**TASK BRIEF:** Reproduce the data below line by line, from its first line to the line with "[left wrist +", both included, and nothing past that point.

**DATA RECORDS:**
==*==

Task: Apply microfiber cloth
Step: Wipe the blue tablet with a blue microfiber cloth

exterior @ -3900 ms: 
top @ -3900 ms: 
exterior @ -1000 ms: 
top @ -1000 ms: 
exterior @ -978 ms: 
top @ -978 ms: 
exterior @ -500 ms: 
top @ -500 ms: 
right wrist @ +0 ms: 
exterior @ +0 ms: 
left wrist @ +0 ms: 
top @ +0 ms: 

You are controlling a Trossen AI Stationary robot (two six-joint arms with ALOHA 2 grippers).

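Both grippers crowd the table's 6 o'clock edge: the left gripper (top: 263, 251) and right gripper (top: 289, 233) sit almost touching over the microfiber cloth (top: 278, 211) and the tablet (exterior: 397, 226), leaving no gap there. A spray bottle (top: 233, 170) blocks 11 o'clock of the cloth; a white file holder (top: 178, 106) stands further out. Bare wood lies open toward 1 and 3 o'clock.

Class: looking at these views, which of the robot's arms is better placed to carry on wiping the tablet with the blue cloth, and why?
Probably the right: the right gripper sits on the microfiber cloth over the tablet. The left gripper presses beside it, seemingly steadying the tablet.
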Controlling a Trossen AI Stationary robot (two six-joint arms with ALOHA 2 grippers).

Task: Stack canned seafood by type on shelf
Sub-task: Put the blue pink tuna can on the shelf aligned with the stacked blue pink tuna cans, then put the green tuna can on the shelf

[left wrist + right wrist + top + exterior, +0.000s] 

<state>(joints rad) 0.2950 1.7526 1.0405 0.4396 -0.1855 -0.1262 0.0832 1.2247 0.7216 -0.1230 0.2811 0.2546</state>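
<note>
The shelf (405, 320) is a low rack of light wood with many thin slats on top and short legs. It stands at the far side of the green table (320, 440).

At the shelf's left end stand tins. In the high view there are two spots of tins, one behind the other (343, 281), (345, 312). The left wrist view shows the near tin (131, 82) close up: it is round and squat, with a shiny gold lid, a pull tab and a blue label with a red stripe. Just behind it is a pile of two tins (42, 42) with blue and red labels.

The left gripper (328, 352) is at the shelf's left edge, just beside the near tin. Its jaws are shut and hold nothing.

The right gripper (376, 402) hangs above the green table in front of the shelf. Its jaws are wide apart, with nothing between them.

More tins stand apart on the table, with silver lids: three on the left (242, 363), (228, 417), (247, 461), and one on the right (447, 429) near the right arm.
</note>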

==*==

**WRITTEN ANSWER:**
Task: Apply microfiber cloth
Step: Wipe the blue tablet with a blue microfiber cloth

exterior @ -3900 ms: 
top @ -3900 ms: 
exterior @ -1000 ms: 
top @ -1000 ms: 
exterior @ -978 ms: 
top @ -978 ms: 
exterior @ -500 ms: 
top @ -500 ms: 
right wrist @ +0 ms: 
exterior @ +0 ms: 
left wrist @ +0 ms: 
top @ +0 ms: 

You are controlling a Trossen AI Stationary robot (two six-joint arms with ALOHA 2 grippers).

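Both grippers crowd the table's 6 o'clock edge: the left gripper (top: 263, 251) and right gripper (top: 289, 233) sit almost touching over the microfiber cloth (top: 278, 211) and the tablet (exterior: 397, 226), leaving no gap there. A spray bottle (top: 233, 170) blocks 11 o'clock of the cloth; a white file holder (top: 178, 106) stands further out. Bare wood lies open toward 1 and 3 o'clock.

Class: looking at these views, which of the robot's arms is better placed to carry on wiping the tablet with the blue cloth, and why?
Probably the right: the right gripper sits on the microfiber cloth over the tablet. The left gripper presses beside it, seemingly steadying the tablet.
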Controlling a Trossen AI Stationary robot (two six-joint arms with ALOHA 2 grippers).

Task: Stack canned seafood by type on shelf
Sub-task: Put the blue pink tuna can on the shelf aligned with the stacked blue pink tuna cans, then put the green tuna can on the shelf

[left wrist + right wrist + top + exterior, +0.000s] 

The response is finished, and the exercise is complete.